ACTIVITY:
Work out how many lines below contain the word "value". Only the number is wanted.

[Source records]
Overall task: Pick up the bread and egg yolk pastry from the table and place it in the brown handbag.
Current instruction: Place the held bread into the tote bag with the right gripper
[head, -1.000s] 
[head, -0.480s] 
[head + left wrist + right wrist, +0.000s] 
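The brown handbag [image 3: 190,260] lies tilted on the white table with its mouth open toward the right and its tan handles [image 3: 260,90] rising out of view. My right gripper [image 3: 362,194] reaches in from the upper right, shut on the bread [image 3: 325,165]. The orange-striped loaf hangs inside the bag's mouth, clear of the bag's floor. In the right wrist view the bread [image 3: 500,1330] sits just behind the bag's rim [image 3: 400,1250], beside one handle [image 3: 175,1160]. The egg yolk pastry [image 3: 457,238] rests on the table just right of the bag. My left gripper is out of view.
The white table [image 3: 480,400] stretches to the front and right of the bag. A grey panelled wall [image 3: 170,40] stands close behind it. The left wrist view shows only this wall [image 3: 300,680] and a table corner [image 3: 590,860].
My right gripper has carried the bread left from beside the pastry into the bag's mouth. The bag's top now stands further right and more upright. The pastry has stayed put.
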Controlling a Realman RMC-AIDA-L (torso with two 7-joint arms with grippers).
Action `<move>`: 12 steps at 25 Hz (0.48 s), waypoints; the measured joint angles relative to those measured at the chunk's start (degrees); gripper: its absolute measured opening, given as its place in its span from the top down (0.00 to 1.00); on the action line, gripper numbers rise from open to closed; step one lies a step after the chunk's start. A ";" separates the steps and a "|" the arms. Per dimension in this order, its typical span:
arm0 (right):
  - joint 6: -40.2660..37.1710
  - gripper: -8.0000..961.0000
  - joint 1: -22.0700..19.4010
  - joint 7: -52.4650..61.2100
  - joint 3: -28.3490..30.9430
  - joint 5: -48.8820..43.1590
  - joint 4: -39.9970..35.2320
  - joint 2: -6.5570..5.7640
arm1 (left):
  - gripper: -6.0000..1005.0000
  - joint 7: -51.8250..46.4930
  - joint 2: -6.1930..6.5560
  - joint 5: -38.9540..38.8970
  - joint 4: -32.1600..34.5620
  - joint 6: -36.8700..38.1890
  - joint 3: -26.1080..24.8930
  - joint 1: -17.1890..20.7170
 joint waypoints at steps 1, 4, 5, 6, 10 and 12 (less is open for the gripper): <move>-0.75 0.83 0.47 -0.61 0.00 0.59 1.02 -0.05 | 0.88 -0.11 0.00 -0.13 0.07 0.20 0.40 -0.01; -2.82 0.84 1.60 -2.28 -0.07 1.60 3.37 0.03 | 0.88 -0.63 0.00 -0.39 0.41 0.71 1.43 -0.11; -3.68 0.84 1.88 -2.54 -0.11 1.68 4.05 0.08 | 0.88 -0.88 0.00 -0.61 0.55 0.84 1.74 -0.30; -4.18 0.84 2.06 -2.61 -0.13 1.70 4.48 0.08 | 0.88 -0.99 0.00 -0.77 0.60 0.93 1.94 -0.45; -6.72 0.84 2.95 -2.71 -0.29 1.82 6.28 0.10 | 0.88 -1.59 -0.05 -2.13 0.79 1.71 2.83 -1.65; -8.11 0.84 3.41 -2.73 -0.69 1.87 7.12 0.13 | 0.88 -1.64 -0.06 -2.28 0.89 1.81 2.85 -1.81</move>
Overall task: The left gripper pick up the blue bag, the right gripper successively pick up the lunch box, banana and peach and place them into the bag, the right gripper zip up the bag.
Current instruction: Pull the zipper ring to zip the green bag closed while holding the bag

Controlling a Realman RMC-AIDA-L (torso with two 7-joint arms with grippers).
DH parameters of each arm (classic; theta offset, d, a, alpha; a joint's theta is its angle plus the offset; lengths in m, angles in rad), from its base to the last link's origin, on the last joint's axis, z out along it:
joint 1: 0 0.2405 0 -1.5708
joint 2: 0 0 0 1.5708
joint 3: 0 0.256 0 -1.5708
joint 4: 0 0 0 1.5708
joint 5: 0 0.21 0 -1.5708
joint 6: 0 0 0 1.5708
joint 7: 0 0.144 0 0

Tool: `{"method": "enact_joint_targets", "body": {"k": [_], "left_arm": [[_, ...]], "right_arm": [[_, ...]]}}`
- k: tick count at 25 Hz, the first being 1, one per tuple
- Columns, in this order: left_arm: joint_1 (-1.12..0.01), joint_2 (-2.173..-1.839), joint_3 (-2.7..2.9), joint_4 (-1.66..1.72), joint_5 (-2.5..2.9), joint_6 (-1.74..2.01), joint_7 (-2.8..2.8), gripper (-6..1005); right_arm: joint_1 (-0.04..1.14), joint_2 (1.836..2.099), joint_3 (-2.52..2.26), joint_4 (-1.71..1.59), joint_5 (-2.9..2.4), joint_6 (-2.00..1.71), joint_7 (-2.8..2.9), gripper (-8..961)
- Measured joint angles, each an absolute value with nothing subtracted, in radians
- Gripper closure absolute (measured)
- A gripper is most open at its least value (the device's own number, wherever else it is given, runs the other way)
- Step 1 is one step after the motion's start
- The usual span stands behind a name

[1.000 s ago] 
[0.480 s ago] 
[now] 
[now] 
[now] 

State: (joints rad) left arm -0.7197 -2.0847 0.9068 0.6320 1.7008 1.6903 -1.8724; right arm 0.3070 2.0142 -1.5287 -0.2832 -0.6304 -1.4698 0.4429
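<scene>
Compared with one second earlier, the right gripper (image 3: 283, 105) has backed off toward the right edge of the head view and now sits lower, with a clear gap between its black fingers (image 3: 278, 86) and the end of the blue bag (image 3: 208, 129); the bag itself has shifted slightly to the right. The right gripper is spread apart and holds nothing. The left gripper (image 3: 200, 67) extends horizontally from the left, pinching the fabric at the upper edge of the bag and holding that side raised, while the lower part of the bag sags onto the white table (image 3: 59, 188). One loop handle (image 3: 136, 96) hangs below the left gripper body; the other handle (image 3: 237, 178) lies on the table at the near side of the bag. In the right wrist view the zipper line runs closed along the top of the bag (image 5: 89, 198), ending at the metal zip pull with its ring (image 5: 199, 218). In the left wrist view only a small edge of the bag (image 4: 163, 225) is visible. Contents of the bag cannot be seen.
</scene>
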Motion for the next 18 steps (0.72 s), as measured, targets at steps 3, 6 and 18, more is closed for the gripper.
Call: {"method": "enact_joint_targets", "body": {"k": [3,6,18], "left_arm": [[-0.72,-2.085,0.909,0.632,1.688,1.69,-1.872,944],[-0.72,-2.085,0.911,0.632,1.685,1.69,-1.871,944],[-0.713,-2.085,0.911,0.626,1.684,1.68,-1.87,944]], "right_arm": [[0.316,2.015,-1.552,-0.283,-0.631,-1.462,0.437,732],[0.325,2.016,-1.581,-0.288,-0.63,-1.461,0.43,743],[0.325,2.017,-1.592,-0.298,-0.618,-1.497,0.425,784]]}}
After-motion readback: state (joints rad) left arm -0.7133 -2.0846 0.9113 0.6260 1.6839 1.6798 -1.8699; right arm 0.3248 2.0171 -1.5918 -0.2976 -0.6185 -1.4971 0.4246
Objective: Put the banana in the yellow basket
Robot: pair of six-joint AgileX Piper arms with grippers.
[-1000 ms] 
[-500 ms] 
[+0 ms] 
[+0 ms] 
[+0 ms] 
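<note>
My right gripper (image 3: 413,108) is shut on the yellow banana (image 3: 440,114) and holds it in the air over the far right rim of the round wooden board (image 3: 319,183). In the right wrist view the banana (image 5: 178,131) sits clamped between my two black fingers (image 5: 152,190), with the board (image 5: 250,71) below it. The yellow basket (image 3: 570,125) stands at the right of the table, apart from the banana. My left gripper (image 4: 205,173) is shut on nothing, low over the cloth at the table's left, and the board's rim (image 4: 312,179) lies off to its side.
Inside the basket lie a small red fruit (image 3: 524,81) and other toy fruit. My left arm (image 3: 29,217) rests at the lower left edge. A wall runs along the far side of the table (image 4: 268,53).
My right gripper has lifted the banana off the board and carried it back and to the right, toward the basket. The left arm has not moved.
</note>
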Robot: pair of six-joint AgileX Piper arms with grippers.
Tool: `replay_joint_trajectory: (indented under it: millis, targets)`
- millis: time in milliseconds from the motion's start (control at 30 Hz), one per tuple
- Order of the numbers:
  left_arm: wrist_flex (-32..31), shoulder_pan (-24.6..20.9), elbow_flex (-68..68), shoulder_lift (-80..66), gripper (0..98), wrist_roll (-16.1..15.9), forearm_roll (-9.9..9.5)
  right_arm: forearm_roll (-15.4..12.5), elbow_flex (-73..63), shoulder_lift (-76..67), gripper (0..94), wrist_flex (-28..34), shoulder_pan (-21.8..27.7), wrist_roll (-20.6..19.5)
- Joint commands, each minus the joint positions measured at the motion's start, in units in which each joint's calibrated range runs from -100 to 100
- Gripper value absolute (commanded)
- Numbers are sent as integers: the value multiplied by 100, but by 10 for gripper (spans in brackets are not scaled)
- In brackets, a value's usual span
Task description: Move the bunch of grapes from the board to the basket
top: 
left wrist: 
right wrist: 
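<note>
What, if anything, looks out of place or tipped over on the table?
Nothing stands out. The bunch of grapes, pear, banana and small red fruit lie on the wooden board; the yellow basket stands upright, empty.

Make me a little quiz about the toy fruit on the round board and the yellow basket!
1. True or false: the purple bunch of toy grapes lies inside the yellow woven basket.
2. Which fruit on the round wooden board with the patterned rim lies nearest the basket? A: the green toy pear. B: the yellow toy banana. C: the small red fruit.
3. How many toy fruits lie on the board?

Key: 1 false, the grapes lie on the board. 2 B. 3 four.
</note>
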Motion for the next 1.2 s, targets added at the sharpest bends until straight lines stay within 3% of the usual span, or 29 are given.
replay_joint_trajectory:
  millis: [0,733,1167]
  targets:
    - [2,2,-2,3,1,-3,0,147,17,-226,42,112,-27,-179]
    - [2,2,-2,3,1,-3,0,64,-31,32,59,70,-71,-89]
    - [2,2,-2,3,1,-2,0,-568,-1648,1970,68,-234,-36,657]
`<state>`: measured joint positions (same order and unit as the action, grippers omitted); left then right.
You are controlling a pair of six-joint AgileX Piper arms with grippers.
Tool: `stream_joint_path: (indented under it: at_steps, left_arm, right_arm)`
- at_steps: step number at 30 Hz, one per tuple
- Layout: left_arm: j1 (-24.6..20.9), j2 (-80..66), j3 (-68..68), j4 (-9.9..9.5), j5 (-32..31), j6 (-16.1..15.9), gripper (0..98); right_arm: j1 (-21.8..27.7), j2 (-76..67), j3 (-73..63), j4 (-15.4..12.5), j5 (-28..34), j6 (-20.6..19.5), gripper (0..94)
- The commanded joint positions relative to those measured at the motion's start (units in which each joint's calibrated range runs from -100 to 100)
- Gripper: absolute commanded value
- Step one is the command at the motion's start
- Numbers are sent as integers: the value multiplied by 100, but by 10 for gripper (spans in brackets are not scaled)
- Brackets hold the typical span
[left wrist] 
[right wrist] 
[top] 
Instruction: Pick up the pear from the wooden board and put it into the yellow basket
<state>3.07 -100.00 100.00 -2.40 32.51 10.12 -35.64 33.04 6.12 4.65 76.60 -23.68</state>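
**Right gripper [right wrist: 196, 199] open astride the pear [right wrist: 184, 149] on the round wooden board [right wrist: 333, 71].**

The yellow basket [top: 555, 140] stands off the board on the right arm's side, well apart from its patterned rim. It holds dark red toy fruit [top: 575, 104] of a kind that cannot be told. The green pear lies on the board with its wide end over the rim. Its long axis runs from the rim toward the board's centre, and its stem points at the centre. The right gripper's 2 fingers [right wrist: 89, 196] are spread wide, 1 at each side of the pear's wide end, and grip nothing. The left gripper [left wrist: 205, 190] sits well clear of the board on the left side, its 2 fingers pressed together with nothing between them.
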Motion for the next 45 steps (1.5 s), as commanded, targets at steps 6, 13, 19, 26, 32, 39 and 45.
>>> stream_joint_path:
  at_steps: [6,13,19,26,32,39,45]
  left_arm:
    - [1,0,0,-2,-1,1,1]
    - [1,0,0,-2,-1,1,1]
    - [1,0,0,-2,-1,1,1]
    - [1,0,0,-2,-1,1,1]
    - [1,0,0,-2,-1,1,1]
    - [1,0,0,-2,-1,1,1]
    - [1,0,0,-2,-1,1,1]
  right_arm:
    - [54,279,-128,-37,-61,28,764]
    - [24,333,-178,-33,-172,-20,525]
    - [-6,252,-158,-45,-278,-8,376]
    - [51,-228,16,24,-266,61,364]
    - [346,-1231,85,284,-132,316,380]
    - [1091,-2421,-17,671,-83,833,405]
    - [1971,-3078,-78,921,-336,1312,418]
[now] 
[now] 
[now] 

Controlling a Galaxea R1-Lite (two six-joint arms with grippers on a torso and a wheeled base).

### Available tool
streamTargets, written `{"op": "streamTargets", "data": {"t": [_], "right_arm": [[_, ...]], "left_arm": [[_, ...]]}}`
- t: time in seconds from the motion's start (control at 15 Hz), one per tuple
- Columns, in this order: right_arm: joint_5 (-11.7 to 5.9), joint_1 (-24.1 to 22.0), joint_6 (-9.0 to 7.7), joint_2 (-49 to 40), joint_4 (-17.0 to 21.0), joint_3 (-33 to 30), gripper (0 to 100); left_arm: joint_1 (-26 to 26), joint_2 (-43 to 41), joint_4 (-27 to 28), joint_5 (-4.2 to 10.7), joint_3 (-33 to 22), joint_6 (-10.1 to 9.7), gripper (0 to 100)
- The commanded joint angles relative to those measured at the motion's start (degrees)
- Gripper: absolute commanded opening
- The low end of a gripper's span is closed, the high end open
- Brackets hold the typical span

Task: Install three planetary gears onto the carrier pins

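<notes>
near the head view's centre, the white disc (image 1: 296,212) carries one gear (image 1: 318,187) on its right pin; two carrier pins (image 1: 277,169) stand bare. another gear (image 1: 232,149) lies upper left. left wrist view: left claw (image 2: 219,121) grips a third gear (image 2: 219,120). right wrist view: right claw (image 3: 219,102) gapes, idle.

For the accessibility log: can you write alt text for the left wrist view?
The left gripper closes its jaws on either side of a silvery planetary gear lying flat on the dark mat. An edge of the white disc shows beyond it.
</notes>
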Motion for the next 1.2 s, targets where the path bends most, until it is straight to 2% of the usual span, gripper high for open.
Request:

WRITTEN REPLY:
7